Segundo McGregor, detalhes da celebração foram alterados por solicitação direta da Santa Sé: “As 12:12 precisas não estavam nos meus planos. Uma carta do Vaticano chegou apenas uma semana antes, pedindo para antecipar a cerimônia”. O atleta afirmou que não acredita em coincidências: “É claro que não foi uma coincidência. A mão de Deus guiou cada detalhe, confirmando Sua bênção sobre nossa união e Sua presença em minha vida”.
O casamento, realizado 151 dias após seu aniversário — número que, segundo o lutador, em gematria remete ao nome de Jesus Cristo — foi descrito por McGregor como a culminância de prioridades bem calibradas. Em seu post, ele deixou clara a organização da sua escala de valores: em primeiro lugar servir a Deus, seguido por sua esposa Dee, seus quatro filhos — Conor Jr, Croia, Rian e Mack — e, por fim, os pais.
“Ti amo, Dio”, concluiu o campeão, traduzindo em poucas palavras uma mensagem que mistura devoção e simbolismo num momento íntimo porém de visibilidade global.

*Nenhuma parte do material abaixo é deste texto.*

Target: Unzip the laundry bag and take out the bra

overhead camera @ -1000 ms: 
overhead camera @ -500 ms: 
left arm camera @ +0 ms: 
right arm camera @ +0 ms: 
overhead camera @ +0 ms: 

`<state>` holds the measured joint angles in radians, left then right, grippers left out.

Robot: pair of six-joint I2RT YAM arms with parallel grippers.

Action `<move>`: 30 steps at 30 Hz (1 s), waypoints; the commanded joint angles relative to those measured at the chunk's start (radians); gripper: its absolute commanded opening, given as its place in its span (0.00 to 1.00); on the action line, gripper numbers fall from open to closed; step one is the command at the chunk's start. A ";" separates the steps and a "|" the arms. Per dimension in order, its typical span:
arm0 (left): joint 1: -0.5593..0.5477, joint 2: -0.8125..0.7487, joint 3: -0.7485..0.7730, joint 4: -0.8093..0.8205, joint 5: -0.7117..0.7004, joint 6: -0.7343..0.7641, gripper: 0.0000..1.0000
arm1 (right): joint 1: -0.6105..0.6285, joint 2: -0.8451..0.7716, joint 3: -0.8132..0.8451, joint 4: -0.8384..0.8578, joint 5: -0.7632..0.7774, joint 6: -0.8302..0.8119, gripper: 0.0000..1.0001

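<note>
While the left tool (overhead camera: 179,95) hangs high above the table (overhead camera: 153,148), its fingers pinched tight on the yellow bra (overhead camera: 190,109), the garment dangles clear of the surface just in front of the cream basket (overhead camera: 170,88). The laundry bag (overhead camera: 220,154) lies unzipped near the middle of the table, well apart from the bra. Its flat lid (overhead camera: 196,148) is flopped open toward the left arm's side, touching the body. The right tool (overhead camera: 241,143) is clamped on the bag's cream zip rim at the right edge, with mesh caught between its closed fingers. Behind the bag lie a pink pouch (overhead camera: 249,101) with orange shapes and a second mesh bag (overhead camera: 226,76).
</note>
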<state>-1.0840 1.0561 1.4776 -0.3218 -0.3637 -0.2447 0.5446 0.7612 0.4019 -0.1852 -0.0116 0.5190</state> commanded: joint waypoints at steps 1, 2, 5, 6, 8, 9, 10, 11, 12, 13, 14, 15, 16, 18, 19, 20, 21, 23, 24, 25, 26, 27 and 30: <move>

A narrativa de McGregor reforça a dimensão ritual e simbólica de eventos pessoais de figuras públicas: quando o palco é o Vaticano, até a programação do relógio passa a ter significado.
Do ponto de vista de observadora experiente dos mercados e da imagem pública, vejo nessa declaração uma gestão fina de reputação — uma calibragem onde fé, família e performance pública se alinham como um motor ajustado para máxima eficiência comunicacional. Assim como engenheiros definem tolerâncias para obter o melhor desempenho, figuras de alta exposição calibram símbolos para reforçar autoridade e confiança emocional junto a distintos públicos.
Independentemente das leituras simbólicas, os fatos permanecem: o matrimônio ocorreu em uma capela histórica do Vaticano, em horário e data que o próprio McGregor relaciona a um desígnio divino, e foi antecipado por solicitação formal da instituição. A cerimônia e a declaração subsequente reiteram o papel central que a religião ocupa na vida do lutador, tanto quanto sua carreira no octógono já ocupou manchetes — outra forma de performance, com regras e plateia global.